Exports drive 12.1pc rise in output
Published 11/11/2010 | 05:00
Industry remains the bright spot in the economy, according to figures from the Central Statistics Office (CSO).
The Irish manufacturing sector's output was 12.1pc higher in September compared with the same time last year.
The trend in the sector over the past number of quarters has been increasingly strong, according to Brian Devine of NCB Stockbrokers.
On a quarterly basis, industrial output was 2.4pc higher in the three months to September compared with the previous three months.
Output was 8pc higher than in the same three months in 2009.
Exports are at the heart of the trend, according to Mr Devine. He said the CSO data tallied with research on manufacturing released by his firm earlier this month.
Demand from abroad for hi-tech manufacturing has been strong for some time and is driving the trend.
Traditional sectors shipping to Britain have been more sensitive to weakness in sterling in recent months.
The steady pace of industrial growth while other sectors of the economy are shrinking means the sector accounts for more than a quarter of GDP, according to figures from NCB Stockbrokers. In 2007, industrial manufacturing accounted for 20pc of GDP, although of a bigger economy.

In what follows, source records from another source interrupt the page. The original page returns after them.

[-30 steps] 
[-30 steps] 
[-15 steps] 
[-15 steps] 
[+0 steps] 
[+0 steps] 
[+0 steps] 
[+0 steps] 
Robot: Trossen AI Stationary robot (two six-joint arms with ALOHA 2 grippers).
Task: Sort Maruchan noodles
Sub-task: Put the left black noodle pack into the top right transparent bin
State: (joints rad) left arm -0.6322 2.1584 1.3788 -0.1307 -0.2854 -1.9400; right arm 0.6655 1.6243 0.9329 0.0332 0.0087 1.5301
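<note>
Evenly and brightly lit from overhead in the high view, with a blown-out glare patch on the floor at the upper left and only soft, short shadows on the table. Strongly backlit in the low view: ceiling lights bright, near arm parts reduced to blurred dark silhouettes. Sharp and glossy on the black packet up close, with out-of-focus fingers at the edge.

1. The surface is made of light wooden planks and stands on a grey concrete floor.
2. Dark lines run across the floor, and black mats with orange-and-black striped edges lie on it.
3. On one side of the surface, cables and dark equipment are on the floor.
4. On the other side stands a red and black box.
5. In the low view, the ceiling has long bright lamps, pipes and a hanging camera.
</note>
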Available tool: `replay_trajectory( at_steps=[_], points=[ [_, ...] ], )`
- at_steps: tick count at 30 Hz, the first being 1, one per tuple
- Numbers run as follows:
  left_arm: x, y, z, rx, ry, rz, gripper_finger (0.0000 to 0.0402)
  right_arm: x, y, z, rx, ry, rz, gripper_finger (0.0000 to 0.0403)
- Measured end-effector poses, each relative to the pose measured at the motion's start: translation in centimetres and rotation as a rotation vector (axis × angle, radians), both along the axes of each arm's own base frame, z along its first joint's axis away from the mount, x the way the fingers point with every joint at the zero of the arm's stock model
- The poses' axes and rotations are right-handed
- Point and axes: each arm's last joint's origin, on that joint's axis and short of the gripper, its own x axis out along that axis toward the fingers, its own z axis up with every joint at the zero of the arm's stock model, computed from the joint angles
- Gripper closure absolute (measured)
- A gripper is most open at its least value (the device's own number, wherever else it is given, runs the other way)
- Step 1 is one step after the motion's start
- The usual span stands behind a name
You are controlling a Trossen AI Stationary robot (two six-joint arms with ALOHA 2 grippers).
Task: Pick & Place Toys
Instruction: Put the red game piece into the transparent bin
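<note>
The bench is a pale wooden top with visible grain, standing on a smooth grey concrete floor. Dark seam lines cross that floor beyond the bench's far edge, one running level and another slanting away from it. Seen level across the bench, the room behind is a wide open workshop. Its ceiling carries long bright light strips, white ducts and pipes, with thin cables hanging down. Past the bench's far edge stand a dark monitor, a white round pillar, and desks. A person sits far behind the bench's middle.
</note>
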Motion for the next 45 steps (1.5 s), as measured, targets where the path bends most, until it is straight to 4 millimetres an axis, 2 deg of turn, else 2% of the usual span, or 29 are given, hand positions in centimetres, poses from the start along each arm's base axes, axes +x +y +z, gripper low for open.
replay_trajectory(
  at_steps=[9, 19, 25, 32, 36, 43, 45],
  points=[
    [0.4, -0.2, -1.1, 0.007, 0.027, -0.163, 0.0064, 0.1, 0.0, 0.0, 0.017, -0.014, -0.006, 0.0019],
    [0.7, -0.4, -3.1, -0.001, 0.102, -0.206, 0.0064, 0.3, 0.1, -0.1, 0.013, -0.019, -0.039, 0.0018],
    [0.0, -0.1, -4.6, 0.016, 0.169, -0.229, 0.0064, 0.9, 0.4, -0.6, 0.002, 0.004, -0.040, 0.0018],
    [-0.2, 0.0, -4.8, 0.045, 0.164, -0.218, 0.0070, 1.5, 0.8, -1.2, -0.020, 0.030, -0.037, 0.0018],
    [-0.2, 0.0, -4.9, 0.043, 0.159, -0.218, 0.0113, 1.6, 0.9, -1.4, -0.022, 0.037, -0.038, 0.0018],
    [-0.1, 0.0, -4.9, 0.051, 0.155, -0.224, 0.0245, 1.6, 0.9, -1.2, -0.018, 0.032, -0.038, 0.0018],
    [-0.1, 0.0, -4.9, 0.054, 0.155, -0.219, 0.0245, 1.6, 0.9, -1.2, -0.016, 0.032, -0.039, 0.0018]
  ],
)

Improved exports are better for everyone, but a real pick-up in the economy will have to wait for a bounce in the services sector that drives domestic demand.
According to the CSO, the pharmaceutical and food sectors were the biggest risers in September. Production of basic pharmaceuticals was up almost 15pc; food production rose 11.4pc.
The 'Modern' sector, including hi-tech goods and chemicals, was up 13.5pc. Traditional manufacturing rose 6.5pc.
But job creation remains difficult. There were 198,600 people employed in manufacturing at the end of June, compared with 206,200 a year earlier.